In my experience and experiences being shared with me, most of described applies to working environment - people in top charge of companies and institutions, of various fields and incomes. Young women are common targets, while the roles of the abusers apply to both men and women. Women tend to disrespect and abuse women a lot more than expected, even when equal in hidden hierarchy, while public still prefers to speak only of the men who use their position of power when crossing certain boundaries.
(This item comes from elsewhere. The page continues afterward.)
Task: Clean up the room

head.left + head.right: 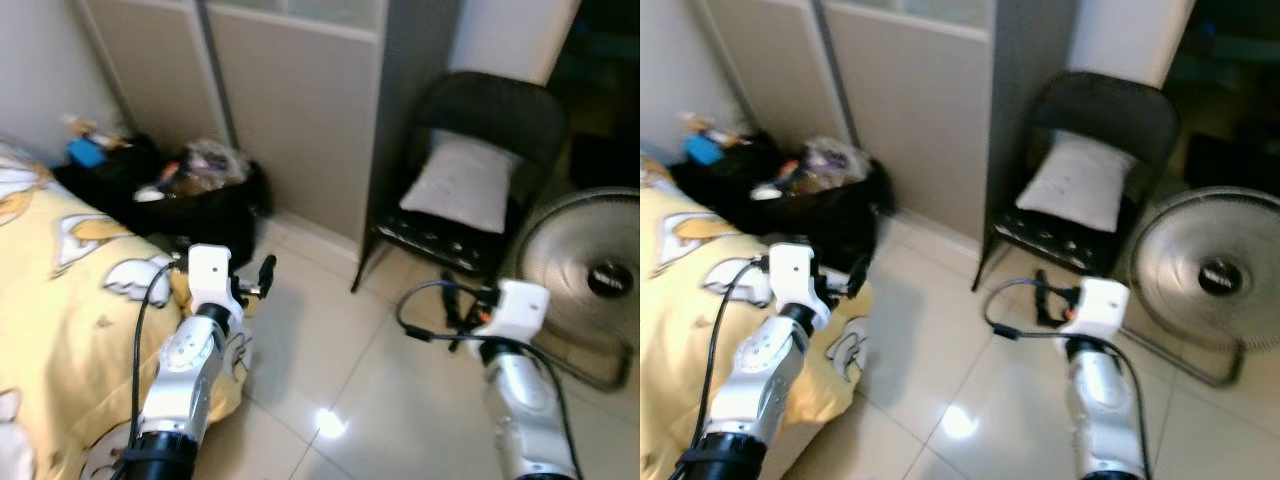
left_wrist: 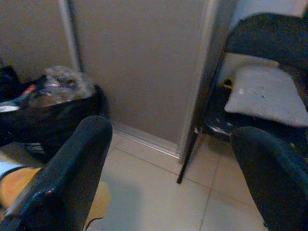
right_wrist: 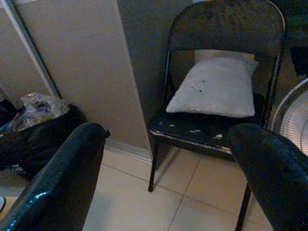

The more frustrated, ignorant, incompetent or unstable person in charge, the more possibility of the collective suffering, regardless of the age, sex and work ethic.
We can find toxic behaviors anywhere: in intimate relationships, partnership, marriage, family relations or any groups of common interest - it's where people tend to celebrate loyalty and responsibility, but are unable to choose a simple exit if needed for their own peace and safety. In the simplest term, we could speak of cults.
What we can all do is speak out for each other and offer any kind of support. You never know where your words might bring fruit and save someone's day. We must keep spreading the knowledge of what is happening here and there. Taking care of our human rights should not be an act of bravery, but an act of sanity.